(RECORDS FOR THE TASK)

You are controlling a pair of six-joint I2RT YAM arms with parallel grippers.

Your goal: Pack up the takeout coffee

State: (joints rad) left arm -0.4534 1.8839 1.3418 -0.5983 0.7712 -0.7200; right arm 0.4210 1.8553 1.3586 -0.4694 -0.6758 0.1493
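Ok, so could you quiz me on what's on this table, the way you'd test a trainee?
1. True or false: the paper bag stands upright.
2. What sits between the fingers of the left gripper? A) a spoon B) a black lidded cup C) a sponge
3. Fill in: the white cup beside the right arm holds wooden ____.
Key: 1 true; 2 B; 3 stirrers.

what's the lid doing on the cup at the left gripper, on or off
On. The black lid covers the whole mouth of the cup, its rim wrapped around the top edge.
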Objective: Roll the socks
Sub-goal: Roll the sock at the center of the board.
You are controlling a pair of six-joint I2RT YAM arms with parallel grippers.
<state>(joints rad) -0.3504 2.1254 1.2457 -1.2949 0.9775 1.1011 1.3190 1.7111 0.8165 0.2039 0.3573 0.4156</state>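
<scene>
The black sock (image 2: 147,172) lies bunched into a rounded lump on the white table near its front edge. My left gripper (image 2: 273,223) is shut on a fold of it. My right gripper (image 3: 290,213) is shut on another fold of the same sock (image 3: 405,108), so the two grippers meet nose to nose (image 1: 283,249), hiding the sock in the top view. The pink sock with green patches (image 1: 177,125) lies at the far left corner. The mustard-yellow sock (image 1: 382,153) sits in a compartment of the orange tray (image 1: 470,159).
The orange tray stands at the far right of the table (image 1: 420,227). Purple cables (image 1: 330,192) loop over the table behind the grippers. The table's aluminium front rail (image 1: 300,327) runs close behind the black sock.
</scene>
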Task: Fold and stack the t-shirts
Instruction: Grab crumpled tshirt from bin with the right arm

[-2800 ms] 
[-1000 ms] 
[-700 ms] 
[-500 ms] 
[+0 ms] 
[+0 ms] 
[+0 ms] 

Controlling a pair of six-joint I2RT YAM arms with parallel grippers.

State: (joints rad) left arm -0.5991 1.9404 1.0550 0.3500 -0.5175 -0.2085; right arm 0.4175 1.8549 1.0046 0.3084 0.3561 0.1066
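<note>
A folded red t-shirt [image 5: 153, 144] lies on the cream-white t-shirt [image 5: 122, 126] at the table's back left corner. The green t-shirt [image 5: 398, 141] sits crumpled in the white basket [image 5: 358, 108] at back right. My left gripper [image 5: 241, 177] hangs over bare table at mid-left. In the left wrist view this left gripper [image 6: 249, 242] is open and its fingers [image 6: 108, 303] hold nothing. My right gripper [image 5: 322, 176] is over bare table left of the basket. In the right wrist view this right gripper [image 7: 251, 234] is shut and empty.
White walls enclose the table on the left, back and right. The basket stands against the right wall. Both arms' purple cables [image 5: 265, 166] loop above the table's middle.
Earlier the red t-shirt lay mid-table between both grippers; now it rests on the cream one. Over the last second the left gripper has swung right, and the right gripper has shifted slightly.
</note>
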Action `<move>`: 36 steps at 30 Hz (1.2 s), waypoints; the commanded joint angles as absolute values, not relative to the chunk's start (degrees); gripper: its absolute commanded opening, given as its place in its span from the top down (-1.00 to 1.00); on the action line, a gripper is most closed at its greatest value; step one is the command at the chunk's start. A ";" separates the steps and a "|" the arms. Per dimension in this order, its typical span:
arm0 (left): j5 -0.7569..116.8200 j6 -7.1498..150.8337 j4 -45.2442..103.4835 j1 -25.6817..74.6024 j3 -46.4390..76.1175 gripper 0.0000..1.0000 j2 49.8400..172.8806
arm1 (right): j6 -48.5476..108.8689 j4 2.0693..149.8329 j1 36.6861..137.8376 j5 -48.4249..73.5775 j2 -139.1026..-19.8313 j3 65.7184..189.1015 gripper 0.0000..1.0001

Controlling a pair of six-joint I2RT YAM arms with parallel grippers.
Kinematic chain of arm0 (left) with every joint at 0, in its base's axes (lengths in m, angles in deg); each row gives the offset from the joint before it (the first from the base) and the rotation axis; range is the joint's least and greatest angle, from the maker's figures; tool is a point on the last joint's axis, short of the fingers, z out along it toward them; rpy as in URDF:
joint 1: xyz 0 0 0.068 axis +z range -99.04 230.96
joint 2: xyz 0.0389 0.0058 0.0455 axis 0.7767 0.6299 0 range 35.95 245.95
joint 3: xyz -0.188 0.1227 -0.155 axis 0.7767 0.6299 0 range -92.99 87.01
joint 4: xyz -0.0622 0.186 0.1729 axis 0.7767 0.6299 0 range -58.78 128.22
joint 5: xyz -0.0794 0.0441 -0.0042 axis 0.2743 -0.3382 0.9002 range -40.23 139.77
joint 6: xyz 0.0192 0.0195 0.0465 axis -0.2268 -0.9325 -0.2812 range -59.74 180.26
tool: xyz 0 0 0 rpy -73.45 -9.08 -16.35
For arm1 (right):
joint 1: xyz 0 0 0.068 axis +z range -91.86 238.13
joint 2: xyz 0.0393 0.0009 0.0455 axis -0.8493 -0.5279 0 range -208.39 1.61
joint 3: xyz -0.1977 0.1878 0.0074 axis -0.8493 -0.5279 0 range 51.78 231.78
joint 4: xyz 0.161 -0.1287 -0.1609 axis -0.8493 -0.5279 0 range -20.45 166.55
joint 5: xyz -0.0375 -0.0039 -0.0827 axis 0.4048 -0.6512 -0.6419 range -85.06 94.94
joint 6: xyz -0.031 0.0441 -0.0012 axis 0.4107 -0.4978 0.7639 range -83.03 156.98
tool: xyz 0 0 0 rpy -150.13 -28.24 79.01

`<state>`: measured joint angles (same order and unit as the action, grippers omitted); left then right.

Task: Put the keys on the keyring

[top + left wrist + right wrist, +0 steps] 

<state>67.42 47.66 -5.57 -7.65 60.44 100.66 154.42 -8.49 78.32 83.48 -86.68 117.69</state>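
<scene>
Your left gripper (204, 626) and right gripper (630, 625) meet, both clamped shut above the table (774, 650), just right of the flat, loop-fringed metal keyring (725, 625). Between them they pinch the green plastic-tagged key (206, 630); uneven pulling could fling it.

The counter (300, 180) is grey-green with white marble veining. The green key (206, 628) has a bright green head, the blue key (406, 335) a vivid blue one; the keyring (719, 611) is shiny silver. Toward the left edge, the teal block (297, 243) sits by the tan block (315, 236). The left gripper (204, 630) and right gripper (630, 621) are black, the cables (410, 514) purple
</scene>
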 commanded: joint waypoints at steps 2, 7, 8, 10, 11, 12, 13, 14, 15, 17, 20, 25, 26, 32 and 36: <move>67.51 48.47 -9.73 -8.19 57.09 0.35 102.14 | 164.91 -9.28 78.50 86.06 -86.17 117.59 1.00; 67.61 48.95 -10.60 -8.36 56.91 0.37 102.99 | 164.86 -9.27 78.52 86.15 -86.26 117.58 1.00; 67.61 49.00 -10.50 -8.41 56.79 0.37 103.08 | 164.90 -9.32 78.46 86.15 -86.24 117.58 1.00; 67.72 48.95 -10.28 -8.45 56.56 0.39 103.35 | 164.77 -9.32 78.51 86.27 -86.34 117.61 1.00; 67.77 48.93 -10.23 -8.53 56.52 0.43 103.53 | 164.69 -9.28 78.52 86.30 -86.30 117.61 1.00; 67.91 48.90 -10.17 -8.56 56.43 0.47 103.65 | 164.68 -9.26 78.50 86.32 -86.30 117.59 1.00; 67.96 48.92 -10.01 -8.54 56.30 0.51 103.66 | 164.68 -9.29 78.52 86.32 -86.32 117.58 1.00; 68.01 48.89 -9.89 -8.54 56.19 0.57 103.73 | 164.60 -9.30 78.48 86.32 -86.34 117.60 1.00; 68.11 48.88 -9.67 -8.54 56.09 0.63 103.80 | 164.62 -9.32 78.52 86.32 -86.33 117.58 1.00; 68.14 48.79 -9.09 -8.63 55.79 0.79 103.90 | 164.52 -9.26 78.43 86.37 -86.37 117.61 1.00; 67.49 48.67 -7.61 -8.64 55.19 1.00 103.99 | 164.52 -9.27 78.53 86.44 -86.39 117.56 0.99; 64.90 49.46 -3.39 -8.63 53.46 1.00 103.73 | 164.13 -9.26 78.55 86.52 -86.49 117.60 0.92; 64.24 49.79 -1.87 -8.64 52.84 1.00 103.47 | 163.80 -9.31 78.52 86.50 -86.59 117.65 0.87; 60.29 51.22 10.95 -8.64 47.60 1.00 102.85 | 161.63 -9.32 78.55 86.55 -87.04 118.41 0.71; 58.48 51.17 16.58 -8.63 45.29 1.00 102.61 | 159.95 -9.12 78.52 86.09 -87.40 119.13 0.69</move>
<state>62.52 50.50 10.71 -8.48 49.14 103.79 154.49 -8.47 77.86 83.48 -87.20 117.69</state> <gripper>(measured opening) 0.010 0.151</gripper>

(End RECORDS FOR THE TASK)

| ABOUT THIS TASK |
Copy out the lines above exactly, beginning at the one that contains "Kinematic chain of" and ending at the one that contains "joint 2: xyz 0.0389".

| FINISHED EXERCISE |
Kinematic chain of arm0 (left) with every joint at 0, in its base's axes (lengths in m, angles in deg); each row gives the offset from the joint before it (the first from the base) and the rotation axis; range is the joint's least and greatest angle, from the maker's figures; tool is a point on the last joint's axis, short of the fingers, z out along it toward them; rpy as in URDF:
joint 1: xyz 0 0 0.068 axis +z range -99.04 230.96
joint 2: xyz 0.0389 0.0058 0.0455 axis 0.7767 0.6299 0 range 35.95 245.95

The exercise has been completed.